Adesso partecipo a molte attività  per la poesia, come il bel festival «Una piazza per la Poesia» tenutosi a Piazza del Plebiscito lo scorso Aprile, e la rassegna «QuotidianaMente performance tra poesia e teatro» ad Avellino.
Recentemente ho ricevuto l’onore di una pubblicazione d’arte con il pittore Antonio Baglivo e le sue raffinate xilografie, nella collana IBRIDILIBRI di Gerardo Pedicini.
Faccio parte della Giuria del premio di narrativa «Nati due volte», e partecipo a tutti gli eventi che l’associazione «Torregreco», nelle persone dei poeti Pasquale Corsaro e Giovanni D’Amiano, organizza per la diffusione della poesia e della cultura.
Con i poeti Antonio Maria Cuccurullo e Gerardo Pedicini, e con il professor Corrado Calenda del dipartimento di filologia moderna dell’Università  Federico II di Napoli, ho partecipato alla fondazione dell’associazione culturale «Centro di Poesia».
Scrivo recensioni e poesie su riviste come «ClanDestino», «Graphie», «Lo Specchio della Stampa» «Poesia», «AttraVerso».
E da ora in poi cercherò anche di curare questo sito-blog, perché sia un altro canale di comunicazione, un altro vaso nel quale far fiorire la Poesia.

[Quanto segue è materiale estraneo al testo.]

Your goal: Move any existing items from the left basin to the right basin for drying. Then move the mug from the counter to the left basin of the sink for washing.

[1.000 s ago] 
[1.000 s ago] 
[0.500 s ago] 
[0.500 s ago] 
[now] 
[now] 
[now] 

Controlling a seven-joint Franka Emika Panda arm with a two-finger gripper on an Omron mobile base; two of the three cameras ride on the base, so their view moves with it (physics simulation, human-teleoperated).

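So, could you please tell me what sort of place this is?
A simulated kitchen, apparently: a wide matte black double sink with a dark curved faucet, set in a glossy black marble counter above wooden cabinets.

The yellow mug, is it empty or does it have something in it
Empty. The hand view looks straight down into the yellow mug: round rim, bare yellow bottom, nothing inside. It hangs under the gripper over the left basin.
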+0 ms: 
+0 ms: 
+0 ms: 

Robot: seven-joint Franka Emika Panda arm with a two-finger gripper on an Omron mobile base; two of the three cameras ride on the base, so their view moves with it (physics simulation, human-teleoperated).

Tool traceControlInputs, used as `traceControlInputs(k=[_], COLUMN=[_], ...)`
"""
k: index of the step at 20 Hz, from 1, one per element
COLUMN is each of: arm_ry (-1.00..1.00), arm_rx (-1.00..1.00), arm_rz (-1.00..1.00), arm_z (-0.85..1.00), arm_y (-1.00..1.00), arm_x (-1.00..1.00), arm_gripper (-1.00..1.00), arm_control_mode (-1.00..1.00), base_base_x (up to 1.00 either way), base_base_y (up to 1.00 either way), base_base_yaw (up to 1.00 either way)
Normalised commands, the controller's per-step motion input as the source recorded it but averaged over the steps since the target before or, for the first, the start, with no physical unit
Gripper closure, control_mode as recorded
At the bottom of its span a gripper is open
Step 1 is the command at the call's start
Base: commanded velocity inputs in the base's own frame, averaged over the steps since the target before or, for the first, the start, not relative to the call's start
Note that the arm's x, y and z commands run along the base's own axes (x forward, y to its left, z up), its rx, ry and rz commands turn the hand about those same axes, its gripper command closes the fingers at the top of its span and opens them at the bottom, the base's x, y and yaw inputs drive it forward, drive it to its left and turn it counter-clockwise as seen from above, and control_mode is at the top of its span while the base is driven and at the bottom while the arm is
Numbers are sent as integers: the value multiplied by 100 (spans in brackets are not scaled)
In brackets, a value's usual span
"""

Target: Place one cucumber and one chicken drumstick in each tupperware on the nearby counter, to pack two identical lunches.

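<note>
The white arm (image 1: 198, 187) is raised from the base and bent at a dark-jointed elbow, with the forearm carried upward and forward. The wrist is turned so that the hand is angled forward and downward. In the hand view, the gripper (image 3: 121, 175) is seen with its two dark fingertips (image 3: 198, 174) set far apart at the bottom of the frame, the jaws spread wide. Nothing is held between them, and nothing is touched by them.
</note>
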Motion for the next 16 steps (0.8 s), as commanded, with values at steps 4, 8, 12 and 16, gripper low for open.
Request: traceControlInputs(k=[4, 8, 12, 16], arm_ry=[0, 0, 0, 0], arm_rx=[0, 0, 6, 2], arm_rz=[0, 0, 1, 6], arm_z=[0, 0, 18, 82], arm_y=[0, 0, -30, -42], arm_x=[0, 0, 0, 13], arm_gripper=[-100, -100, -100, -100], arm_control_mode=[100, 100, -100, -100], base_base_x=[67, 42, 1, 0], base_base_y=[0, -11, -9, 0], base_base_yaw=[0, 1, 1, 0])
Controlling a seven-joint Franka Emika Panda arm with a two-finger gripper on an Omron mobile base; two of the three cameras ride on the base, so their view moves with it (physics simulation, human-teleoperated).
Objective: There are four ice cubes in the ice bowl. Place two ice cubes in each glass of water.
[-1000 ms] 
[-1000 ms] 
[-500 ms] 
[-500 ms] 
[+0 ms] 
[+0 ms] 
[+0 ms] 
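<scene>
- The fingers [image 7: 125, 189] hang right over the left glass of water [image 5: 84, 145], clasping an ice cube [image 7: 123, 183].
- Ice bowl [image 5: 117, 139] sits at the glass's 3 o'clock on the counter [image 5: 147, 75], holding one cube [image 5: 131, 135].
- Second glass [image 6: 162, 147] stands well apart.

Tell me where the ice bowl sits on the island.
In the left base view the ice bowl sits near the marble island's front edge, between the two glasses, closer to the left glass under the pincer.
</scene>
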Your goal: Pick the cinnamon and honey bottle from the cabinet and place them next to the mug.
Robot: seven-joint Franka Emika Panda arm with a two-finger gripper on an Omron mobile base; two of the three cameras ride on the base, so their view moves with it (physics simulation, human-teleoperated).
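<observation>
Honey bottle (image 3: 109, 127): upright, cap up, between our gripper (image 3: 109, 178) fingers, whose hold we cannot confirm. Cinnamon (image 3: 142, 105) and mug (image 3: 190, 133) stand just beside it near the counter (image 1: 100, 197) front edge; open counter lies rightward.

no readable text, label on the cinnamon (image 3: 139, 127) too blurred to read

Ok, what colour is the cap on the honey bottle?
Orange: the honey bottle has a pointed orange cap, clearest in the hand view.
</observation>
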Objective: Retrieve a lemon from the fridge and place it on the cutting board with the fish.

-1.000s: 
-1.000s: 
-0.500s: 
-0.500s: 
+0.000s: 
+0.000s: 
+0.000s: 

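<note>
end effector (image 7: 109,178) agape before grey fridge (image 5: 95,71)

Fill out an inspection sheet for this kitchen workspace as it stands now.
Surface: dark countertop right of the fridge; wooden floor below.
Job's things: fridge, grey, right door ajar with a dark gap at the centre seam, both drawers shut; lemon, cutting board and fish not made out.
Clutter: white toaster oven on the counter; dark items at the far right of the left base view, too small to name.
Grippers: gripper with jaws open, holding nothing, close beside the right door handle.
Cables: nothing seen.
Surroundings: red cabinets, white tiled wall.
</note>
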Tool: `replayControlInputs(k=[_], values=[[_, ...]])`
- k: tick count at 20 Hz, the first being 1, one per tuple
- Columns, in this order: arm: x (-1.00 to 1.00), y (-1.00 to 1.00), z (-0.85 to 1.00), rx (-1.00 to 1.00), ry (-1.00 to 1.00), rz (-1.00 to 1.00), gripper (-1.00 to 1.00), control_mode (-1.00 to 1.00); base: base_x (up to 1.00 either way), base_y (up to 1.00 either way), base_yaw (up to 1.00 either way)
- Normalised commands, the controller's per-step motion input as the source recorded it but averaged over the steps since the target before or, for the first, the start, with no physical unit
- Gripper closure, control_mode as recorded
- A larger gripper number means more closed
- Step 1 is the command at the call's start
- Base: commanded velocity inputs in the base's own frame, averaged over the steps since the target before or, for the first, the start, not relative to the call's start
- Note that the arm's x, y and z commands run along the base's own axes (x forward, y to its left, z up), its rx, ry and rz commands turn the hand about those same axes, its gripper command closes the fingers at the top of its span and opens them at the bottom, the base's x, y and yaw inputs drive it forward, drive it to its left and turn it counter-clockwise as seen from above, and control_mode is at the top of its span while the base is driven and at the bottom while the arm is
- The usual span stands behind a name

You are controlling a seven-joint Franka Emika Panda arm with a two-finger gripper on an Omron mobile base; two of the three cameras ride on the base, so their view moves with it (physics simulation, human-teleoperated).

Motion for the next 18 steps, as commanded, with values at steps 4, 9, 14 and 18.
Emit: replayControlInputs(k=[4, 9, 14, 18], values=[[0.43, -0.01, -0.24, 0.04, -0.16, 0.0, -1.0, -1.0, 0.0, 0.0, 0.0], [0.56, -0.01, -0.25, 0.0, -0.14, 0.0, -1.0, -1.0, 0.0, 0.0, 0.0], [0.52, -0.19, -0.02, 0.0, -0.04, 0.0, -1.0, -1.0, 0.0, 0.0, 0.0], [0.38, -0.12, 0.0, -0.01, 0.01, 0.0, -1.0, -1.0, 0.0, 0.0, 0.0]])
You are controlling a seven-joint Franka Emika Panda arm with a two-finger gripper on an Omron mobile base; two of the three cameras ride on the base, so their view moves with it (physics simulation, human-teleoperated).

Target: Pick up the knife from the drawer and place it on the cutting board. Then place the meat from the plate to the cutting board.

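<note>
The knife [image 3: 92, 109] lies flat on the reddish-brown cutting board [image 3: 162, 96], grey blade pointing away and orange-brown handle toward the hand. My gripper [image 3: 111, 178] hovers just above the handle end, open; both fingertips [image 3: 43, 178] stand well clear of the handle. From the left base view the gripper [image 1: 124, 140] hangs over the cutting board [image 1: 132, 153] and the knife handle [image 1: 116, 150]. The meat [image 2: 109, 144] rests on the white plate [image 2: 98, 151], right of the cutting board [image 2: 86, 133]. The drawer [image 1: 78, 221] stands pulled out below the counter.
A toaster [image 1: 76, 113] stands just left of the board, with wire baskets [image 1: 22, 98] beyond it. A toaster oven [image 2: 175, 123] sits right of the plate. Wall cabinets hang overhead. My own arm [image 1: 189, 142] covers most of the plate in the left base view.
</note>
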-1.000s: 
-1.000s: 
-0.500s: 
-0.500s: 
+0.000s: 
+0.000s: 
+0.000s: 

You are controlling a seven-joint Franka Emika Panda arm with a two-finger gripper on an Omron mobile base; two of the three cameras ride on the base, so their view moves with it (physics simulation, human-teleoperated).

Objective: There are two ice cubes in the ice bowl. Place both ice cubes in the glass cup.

Ho tre meravigliosi figli, Francesco, Salvatore e Sofia; un fratello adorato, Fabio; una sorellina che vive nell’aria intorno a me ed alle persone che più amo, Silvia; una mamma ed un papà  che mi hanno dato la vita e fatta crescere in una casa piena di libri , quadri, e stimoli verso ogni genere di conoscenza; un’amica da sempre, Rosanna; ed un «muso ispiratore», il mio amato Francesco.
E tanti tanti amici ai quali dedico questo ordito nella rete.